Безмерно измучившись, Сергей, однажды, все же запретил себе ее постоянно ждать, попытался о ней больше не думать, и, совершив усилие над своей уставшей душой, начал безудержно встречаться по вечерам и ночам с разными, в сущности, всегда совершенно случайными для него, женщинами. Но, выходя по утрам из дома, и, особенно, возвращаясь вечерами к себе, один ли, с кем-то, он, словно вор или в чем-то провинившийся подросток, опасающийся быть пойманным и уличенным, наказанным, каждый раз исподволь озирался, оглядываясь на околдовавшее его навсегда место. И ему, отчего-то, беспрестанно виделось там, в неясном свете рассвета или в полумраке наступающих сумерек, прямо напротив гигантского пролета каменной Арки, ее высокая стройная фигурка, обтянутая узкими джинсами, с длинными темными развевающимися волосами поверх одетой строгой и белоснежной английской блузки с небрежно и безмятежно закатанными до локтя рукавами. Так, эта гибкая фигура будет видеться ему весной и летом, осенью и в морозную зимнюю пургу, будет видеться ему постоянно. И он настойчиво, с охватившей его мучительной страстью мазохиста, будет вспоминать ее замечательное, хотя и злое тогда лицо, лицо с удивленными глазами то ли большой фарфоровой куклы, то ли загадочной мифической Сирены, приворожившей его, видимо, навсегда. Он будет в не уходящих думах своих тянуться рукой к этому лицу, и, о, Боже, сколь часто будет ему казаться, что его пальцы вновь обретают возможность взволнованно и трепетно скользить по волшебному овалу, касаться нежной, шелковистой и совсем еще юной кожи.
И как-то раз, лет девять спустя, бесконечно устав от этих, не покидающих его, бесконечно преследующих не первый год мыслей, Сергей остановится одним холодным осенним днем на том самом месте у Арки Новой Голландии, где с ней встретился, однажды.
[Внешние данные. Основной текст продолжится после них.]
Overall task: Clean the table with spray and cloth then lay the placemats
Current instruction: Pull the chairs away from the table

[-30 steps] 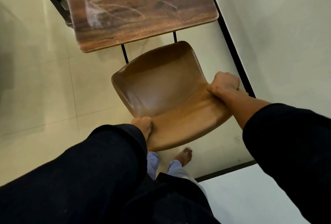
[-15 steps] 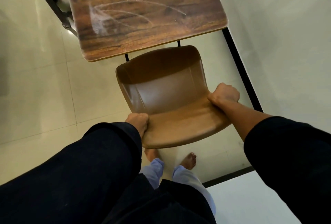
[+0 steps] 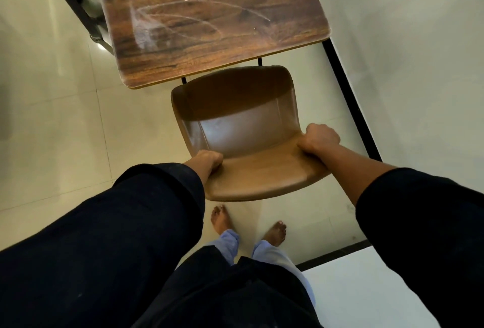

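Both hands clamp the chair point(image 3: 251, 170): left hand point(image 3: 207, 161) gripping one side of the backrest, right hand point(image 3: 318, 139) the other, seat front tucked under the table point(image 3: 209, 21)

The table point(image 3: 209, 18) lies at the top of the view, farthest from the person. Just before it stands a chair point(image 3: 243, 133), its front edge tucked slightly under the table's near edge. The left hand point(image 3: 207, 161) grips the chair's left side and the right hand point(image 3: 318, 139) grips its right side. Two bare feet point(image 3: 275, 232) stand on the floor point(image 3: 52, 118) just behind the chair. A wall point(image 3: 419, 39) runs along the right of both table and chair.
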Tool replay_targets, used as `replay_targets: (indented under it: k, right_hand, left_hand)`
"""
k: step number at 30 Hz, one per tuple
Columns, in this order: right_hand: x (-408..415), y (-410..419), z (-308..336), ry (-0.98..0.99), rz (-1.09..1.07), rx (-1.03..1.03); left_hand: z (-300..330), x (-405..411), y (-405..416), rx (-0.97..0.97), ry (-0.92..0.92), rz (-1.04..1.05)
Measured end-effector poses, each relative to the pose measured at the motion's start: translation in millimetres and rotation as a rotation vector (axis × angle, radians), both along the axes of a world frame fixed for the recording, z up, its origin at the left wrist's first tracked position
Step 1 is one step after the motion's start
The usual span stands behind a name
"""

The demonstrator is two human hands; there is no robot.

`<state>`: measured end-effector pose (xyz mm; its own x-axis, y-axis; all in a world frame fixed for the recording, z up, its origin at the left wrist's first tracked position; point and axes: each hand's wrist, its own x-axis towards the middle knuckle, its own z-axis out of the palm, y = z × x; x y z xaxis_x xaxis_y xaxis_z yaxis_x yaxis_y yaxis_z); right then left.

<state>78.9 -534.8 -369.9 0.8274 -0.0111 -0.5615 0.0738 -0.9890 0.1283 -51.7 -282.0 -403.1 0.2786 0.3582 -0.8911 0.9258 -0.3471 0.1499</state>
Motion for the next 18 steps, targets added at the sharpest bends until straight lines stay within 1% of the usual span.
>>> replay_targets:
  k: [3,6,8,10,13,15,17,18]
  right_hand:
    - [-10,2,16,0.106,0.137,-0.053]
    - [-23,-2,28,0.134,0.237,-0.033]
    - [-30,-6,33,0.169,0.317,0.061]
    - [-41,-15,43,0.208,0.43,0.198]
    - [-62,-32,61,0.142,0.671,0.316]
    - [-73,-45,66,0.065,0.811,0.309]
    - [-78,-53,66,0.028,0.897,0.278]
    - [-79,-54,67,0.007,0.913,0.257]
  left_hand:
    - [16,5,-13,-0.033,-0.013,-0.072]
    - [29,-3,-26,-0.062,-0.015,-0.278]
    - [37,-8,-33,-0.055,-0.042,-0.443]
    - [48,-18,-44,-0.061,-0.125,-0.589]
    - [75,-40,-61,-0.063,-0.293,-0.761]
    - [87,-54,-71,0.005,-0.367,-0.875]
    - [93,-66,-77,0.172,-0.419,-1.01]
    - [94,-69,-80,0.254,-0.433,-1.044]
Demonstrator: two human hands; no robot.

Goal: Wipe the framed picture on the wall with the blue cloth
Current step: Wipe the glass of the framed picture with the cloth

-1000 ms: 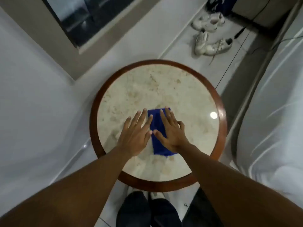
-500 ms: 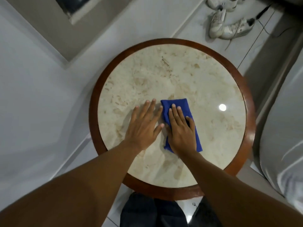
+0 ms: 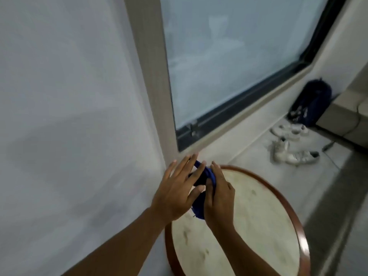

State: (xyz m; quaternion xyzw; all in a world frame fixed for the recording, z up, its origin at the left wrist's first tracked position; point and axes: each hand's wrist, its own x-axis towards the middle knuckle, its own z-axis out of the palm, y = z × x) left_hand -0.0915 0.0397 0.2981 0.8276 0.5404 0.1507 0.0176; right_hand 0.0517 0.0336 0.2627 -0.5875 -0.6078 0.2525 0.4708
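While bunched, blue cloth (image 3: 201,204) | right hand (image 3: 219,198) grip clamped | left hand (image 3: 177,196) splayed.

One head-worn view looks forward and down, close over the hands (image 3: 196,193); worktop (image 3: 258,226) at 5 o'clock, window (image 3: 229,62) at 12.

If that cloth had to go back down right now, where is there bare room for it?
Most of the round table is bare: the marble top from the hands out to the wooden rim, on the right and near sides. The far left edge is crowded, where the left hand and right hand bunch the blue cloth. Shoes and a bag fill the floor under the window.
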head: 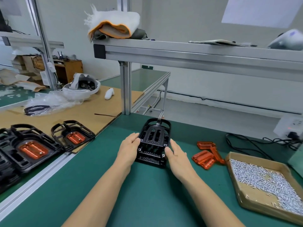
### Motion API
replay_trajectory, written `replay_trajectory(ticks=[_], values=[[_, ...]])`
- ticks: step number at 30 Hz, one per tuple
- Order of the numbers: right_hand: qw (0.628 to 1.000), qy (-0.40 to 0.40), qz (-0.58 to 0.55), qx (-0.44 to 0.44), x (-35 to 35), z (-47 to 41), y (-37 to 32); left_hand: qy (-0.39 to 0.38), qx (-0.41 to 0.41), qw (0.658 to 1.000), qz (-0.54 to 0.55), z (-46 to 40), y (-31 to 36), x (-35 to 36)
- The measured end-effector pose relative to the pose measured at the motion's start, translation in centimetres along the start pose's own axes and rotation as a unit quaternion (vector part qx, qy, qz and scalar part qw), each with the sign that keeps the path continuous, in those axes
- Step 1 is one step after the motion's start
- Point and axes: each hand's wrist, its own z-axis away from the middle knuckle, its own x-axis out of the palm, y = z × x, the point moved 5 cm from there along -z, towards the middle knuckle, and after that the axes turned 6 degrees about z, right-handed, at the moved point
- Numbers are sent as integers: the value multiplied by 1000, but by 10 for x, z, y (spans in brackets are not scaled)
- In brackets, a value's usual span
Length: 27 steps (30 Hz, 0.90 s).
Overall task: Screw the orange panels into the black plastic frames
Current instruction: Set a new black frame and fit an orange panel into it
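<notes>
A black plastic frame lies on the green mat in the middle, with no orange panel in it. My left hand grips its left edge, fingers curled over the rim. My right hand lies against its right side with fingers nearly straight, thumb touching the frame. Several loose orange panels lie on the mat to the right. Two frames fitted with orange panels sit at the left. A cardboard tray at the right holds many silver screws.
A power strip and black cables lie at the back right. An aluminium shelf spans overhead on a post. A cardboard sheet at the left carries plastic bags and a white device.
</notes>
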Motion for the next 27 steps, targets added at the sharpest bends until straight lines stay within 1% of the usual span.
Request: replay_trajectory(ticks=[4,7,11,15,18,21,24,27], values=[[999,23,-20,-38,-13,10,-6,4,21,999,24,11,7,7],[997,40,-47,-35,-24,20,-5,10,31,998,56,23,14,13],[992,76,-94,-35,-41,40,8,-5,50,994,96,49,20,28],[979,117,-159,-43,-62,71,28,-16,42,990,137,78,18,46],[968,130,-215,-24,-73,96,47,-55,24,987,148,101,13,65],[951,143,-275,14,-81,120,69,-72,-7,982,174,118,4,80],[939,148,-306,45,-89,140,86,-96,-24,977,188,133,-2,97],[934,147,-319,58,-97,155,94,-128,-34,972,192,143,-3,110]])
Последние листья стремительно облетали с почти оголившихся деревьев, непослушным вьюном ложились на остывающую землю, опадали на темную воду реки, крутились назойливо у его ног, никак не желающих отсюда уходить. Он понимал, что вскоре наступит очередная длительная и тоскливая зима, то единственное время года, когда он чаще всего окончательно терял надежду на встречу с ней в этом месте. Полностью выдохнувшись, словно после длительного бега, он тяжело закроет глаза, чтобы ничего не видеть кругом, в этой страшной пустоте, обступившей его, и ему почудится, что она, так давно его покинувшая, вновь рядом, и смотрит на него из осеннего желтого листопада своими огромными незабываемыми глазами. И тут он увидит, неожиданно, внутренним своим зрением совсем другую картину, верно, абсолютно верно бывшую с ним. Когда-то. Когда?
Сергей увидит маленькую девочку на том месте, где сейчас стоит, малышку с молодой матерью, девочку, неотрывно и восторженно смотрящую на Арку, и упрямо перебирающую маленькими ножками упавшие осенние листья. Листья, стелящиеся под ногами в своем безостановочном танце, точно так же, как они кружатся и сегодня. И рядом, отчего-то, он. Стоит и смотрит восторженно на нее.
– Что же это было? И было ли? – лихорадочно думал он, погружаясь в воспоминания картин своей детской жизни.
И перед глазами его возникла сцена минувших дней, когда он стоял напротив Арки Новой Голландии со своими, совершенно полузабытыми теперь, девчонками-одноклассницами. Он – подросток, проходивший мимо и, вдруг, зачем-то остановившийся, на том самом месте, где позднее встретил ее, где стоит сейчас в своем не проходящем и, видимо, нескончаемом одиночестве.
– Какая у Вас красивая малышка, – перебивая друг друга, громко и восторженно заговорили тогда, шедшие вместе с ним из школы девчонки.